Conditional_Compilation
Conditional compilation is provided by the following directives:#if constant-expression Checks whether the constant expression is nonzero (true).
#ifdef identifier Checks whether the identifier is defined.
#ifndef identifier Checks whether the identifier is undefined.
#else Introduces source lines to be compiled as an alternative to the conditions tested by the previous directives.
#elif constant-expression Delimits alternative source lines to be compiled if the constant expression in the corresponding #if, #ifdef, or #ifndef directive is false and if the additional constant expression presented in the #elif directive is true. An #elif directive is optional.

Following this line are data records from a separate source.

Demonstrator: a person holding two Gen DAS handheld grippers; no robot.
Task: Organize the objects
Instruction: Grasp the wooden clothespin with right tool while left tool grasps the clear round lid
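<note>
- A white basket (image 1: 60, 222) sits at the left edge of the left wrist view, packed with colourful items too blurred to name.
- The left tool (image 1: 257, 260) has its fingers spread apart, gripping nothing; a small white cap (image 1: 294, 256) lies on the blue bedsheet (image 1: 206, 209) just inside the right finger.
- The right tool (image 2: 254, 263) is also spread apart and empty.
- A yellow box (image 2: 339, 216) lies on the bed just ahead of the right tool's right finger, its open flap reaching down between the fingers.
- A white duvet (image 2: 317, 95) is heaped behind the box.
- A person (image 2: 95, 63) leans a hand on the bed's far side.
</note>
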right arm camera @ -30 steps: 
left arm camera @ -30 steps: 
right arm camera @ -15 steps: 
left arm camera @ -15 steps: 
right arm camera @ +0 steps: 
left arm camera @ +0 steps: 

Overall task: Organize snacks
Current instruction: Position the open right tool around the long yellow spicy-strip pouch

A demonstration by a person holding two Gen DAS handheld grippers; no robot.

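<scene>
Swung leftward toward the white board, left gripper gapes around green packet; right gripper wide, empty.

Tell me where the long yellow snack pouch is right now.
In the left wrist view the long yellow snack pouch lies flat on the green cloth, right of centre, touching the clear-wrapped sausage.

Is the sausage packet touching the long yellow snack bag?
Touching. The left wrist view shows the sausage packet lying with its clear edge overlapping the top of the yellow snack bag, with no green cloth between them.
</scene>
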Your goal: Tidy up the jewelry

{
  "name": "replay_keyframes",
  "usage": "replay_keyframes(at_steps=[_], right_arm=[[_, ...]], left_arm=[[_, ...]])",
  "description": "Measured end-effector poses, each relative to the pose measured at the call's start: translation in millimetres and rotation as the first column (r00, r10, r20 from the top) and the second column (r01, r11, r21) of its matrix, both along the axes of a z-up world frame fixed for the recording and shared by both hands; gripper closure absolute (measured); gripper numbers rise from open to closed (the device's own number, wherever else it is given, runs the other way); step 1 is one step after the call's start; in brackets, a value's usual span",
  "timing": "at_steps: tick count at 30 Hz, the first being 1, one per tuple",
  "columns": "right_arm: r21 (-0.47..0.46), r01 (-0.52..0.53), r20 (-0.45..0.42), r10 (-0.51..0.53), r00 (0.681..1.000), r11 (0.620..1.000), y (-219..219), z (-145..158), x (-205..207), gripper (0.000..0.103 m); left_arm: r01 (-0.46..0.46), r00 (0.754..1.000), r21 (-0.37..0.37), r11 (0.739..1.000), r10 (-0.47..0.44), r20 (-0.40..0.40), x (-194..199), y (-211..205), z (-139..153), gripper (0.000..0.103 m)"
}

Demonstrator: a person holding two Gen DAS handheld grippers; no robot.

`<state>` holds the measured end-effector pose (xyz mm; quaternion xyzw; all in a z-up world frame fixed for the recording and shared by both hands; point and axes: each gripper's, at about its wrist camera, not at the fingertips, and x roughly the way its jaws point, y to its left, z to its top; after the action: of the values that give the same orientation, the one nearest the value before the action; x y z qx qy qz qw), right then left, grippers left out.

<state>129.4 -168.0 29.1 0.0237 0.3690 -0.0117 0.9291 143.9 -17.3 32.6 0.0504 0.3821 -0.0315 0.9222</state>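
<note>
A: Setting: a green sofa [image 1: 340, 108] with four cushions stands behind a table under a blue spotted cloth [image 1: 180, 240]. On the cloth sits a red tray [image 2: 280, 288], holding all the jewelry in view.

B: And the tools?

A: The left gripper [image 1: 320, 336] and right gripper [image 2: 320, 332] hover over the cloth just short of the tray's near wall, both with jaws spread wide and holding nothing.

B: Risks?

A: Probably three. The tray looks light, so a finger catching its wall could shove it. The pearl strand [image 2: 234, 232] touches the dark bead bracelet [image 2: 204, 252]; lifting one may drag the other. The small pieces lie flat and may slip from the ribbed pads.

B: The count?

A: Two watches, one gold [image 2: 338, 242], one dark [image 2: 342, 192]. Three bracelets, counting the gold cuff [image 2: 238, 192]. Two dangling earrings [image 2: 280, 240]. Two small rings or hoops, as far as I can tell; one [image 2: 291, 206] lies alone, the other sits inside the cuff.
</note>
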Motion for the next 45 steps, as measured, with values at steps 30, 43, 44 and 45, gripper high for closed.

#endif Ends the scope of the previous directives.
If the condition checked by #if, #ifdef, or #ifndef is true, then all lines between the #else, #elif, and #endif are ignored. If the condition is false, then any lines between the conditional directive and the #else or #elif (if any) are ignored. If there is no #else, then the lines between the conditional and the #endif are ignored.
#define
The #define preprocessor directive has the form:#define identifier token-string
The preprocessor substitutes the token string everywhere in the program that it finds the identifier except within comments, character constants, or string constants.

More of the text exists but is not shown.